Der bislang größte Coup von Bafana Bafana war die WM-Teilnahme 1998. Südafrika verlor nur das Spiel gegen den späteren Weltmeister Frankreich, gegen Saudi-Arabien und Dänemark gab es jeweils ein Unentschieden. Bei den europäischen Klubs herrscht immer mehr Nachfrage nach südafrikanischen Talenten. Aktuelles Beispiel ist der Transfer des 22-jährigen Quinton Fortune von Atlético Madrid zu Manchester United. Mit Angreifer Nomvete von den Kaizer Chiefs findet sich in der heutigen Stammelf der Multikulti-Truppe gerade noch ein Spieler, der im eigenen Land kickt.
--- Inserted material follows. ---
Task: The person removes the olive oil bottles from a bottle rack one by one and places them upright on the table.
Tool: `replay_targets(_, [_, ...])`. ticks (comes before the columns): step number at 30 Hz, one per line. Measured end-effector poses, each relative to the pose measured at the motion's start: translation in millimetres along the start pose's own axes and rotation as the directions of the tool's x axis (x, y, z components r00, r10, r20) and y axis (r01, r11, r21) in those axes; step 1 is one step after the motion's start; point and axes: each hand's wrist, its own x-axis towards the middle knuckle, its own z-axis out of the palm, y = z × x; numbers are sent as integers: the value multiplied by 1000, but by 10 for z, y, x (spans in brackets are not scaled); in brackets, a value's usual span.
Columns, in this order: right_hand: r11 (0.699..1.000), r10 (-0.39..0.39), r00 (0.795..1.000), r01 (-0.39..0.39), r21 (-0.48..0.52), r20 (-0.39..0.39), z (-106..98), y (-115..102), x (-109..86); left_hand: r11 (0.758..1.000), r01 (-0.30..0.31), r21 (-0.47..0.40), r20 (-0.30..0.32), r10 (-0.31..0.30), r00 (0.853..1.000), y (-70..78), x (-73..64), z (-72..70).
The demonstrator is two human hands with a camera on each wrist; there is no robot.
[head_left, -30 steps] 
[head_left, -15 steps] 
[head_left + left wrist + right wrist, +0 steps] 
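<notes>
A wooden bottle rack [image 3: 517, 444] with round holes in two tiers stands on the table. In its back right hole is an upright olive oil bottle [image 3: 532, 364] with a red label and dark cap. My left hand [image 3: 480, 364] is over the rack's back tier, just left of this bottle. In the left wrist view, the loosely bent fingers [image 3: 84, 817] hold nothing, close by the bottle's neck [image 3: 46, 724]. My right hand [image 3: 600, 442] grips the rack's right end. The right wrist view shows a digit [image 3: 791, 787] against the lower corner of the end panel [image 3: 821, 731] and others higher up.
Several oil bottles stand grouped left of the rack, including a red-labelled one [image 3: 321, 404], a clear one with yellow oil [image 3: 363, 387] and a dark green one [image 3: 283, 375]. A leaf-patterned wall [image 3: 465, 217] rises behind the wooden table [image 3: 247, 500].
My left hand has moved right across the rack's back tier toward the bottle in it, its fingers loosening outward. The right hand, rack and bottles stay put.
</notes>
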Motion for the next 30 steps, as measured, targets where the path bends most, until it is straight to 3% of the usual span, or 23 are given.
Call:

Für das Viertelfinale am Sonntag wirft das die Frage der wahren Loyalität auf. „Die Leute hier in Kumasi“, meint Olympique Marseilles Verteidiger Pierre Issa, „lieben uns, aber wohl nicht so sehr wie das ghanaische Team.“ Leicht ist es nicht im Gastgeberland, aber: „Wir werden zumindest von den zehn Leuten unterstützt, die in unserem Hotel arbeiten, mit denen wir seit zwei Wochen zusammen sind. Aber wir kümmern uns nicht darum, wenn das Stadion vollgepackt ist. Wir fürchten uns vor niemandem, respektieren aber alle. Das ist das Zentrale im Fußball.“

Pierre Issa, der mit seinen zwei WM-Eigentoren im Spiel gegen Frankreich eine gewisse Berühmtheit erlangte, rechnet für das Viertelfinale „mit einem harten Match“. Softkicks sind in Viertelfinalspielen ohnehin selten, nicht nur in Kumasi oder Gijón.